AIM OF THE EXERCISE >>
Output every entry below exactly, without its pictures.

INPUT >>
────────────────────────────────────────

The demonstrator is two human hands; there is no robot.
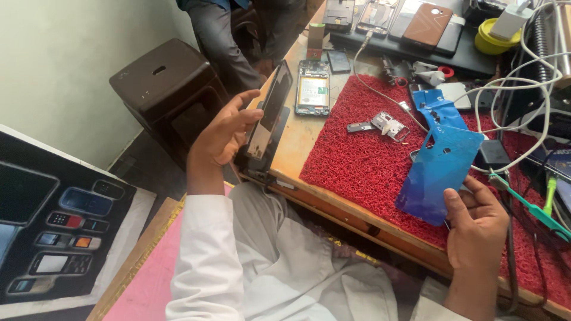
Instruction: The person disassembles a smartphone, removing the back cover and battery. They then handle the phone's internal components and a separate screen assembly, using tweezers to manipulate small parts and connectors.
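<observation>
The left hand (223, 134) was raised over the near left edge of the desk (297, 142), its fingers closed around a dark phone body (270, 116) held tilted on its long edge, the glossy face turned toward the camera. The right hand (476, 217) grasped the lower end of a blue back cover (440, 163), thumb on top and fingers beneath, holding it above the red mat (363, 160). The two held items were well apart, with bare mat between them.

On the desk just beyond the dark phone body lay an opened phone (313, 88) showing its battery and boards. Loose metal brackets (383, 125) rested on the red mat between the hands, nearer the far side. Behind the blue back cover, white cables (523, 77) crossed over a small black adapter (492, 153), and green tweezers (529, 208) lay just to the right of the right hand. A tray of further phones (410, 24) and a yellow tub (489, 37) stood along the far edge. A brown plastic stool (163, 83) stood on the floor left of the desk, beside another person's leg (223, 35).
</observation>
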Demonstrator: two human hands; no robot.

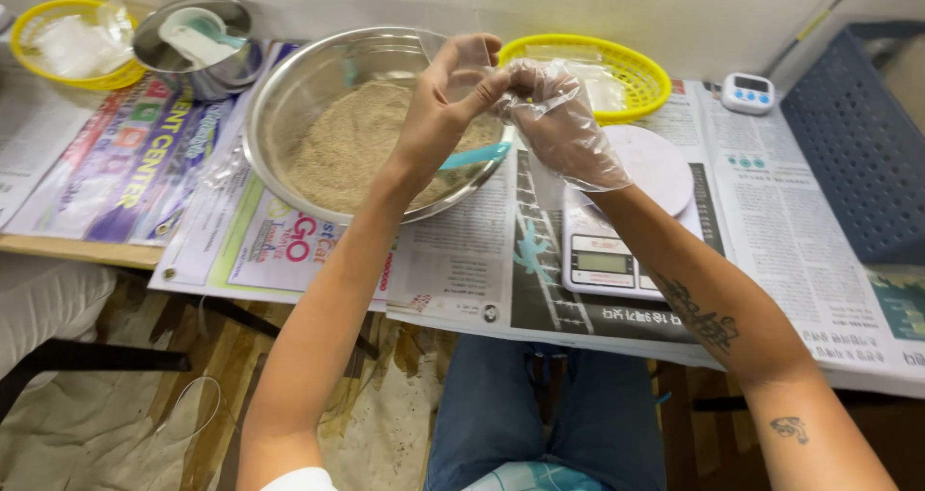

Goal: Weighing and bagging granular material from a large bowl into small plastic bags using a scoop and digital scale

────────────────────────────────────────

SOLVED EXERCISE >>
The demonstrator is two human hands; there is no robot.
Instruction: The person disassembles a smartphone, removing the back cover and battery. They then handle the phone's internal components and a separate screen assembly, using tweezers to manipulate small parts and connectors.
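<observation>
The left hand (223, 134) was raised over the near left edge of the desk (297, 142), its fingers closed around a dark phone body (270, 116) held tilted on its long edge, the glossy face turned toward the camera. The right hand (476, 217) grasped the lower end of a blue back cover (440, 163), thumb on top and fingers beneath, holding it above the red mat (363, 160). The two held items were well apart, with bare mat between them.

On the desk just beyond the dark phone body lay an opened phone (313, 88) showing its battery and boards. Loose metal brackets (383, 125) rested on the red mat between the hands, nearer the far side. Behind the blue back cover, white cables (523, 77) crossed over a small black adapter (492, 153), and green tweezers (529, 208) lay just to the right of the right hand. A tray of further phones (410, 24) and a yellow tub (489, 37) stood along the far edge. A brown plastic stool (163, 83) stood on the floor left of the desk, beside another person's leg (223, 35).
</observation>
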Demonstrator: two human hands; no robot.


Goal: Weighing and bagging granular material from a large bowl into small plastic bags using a scoop and digital scale

As written, the answer is complete.